■ **TASK ITEM**
Pictures aside, quote the whole listing exactly.

■ **DATA SEGMENT**
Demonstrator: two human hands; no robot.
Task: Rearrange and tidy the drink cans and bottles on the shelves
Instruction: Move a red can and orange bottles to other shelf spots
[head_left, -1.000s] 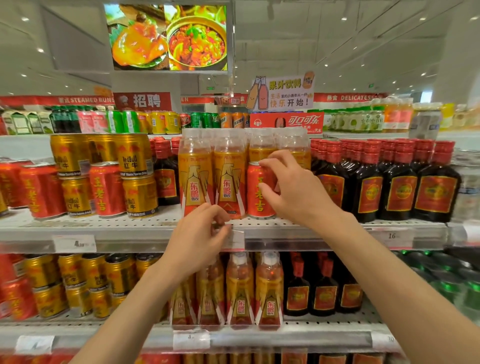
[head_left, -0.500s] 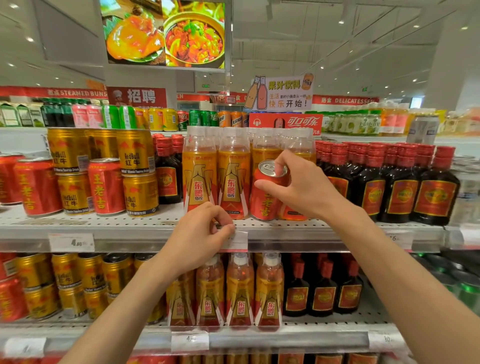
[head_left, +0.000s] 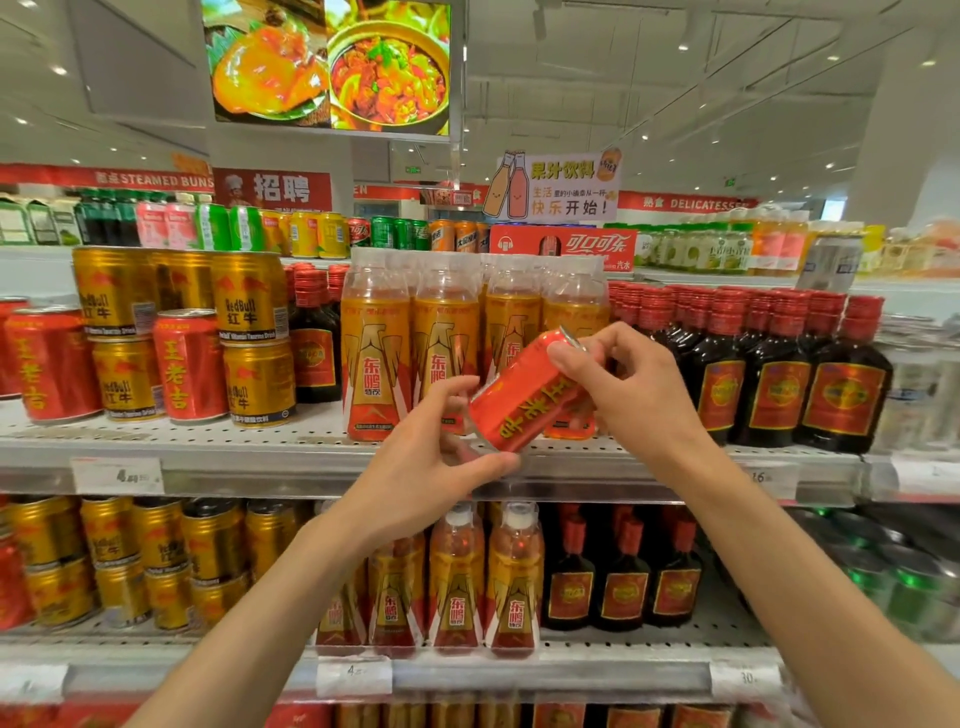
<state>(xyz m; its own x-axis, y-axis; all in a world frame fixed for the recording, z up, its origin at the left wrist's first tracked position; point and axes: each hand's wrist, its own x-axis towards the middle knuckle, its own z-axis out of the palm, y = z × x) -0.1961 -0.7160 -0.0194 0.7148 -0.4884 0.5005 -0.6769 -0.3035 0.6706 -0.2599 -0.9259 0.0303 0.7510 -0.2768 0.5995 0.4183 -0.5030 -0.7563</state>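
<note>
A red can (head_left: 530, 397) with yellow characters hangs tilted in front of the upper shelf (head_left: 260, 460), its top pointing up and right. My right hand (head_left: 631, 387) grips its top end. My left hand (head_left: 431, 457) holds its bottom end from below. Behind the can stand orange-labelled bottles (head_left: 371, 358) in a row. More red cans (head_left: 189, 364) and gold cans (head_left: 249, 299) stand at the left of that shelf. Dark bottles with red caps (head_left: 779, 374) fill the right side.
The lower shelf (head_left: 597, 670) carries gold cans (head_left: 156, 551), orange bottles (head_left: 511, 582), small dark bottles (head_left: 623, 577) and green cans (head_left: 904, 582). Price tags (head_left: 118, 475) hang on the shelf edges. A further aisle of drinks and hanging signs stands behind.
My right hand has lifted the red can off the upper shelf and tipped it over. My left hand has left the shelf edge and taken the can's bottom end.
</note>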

■ **OUTPUT FOR THIS EXERCISE**
Demonstrator: two human hands; no robot.
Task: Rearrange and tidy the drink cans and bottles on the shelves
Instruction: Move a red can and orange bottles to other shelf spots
[head_left, -1.000s] 
[head_left, -0.500s] 
[head_left, +0.000s] 
<state>(xyz m; its own x-axis, y-axis; all in a world frame fixed for the recording, z up, its origin at the left wrist's first tracked position; point and axes: each hand's wrist, its own x-axis towards the middle knuckle, its own z-axis out of the palm, y = z × x) -0.1961 -0.7160 -0.0194 0.7148 -0.4884 0.5005 -0.6769 -0.3035 0.6706 -0.2599 -0.9259 0.0303 0.7510 -0.2768 0.5995 0.4183 -0.5030 -0.7563</state>
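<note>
A red can (head_left: 530, 397) with yellow characters hangs tilted in front of the upper shelf (head_left: 260, 460), its top pointing up and right. My right hand (head_left: 631, 387) grips its top end. My left hand (head_left: 431, 457) holds its bottom end from below. Behind the can stand orange-labelled bottles (head_left: 371, 358) in a row. More red cans (head_left: 189, 364) and gold cans (head_left: 249, 299) stand at the left of that shelf. Dark bottles with red caps (head_left: 779, 374) fill the right side.
The lower shelf (head_left: 597, 670) carries gold cans (head_left: 156, 551), orange bottles (head_left: 511, 582), small dark bottles (head_left: 623, 577) and green cans (head_left: 904, 582). Price tags (head_left: 118, 475) hang on the shelf edges. A further aisle of drinks and hanging signs stands behind.
My right hand has lifted the red can off the upper shelf and tipped it over. My left hand has left the shelf edge and taken the can's bottom end.
</note>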

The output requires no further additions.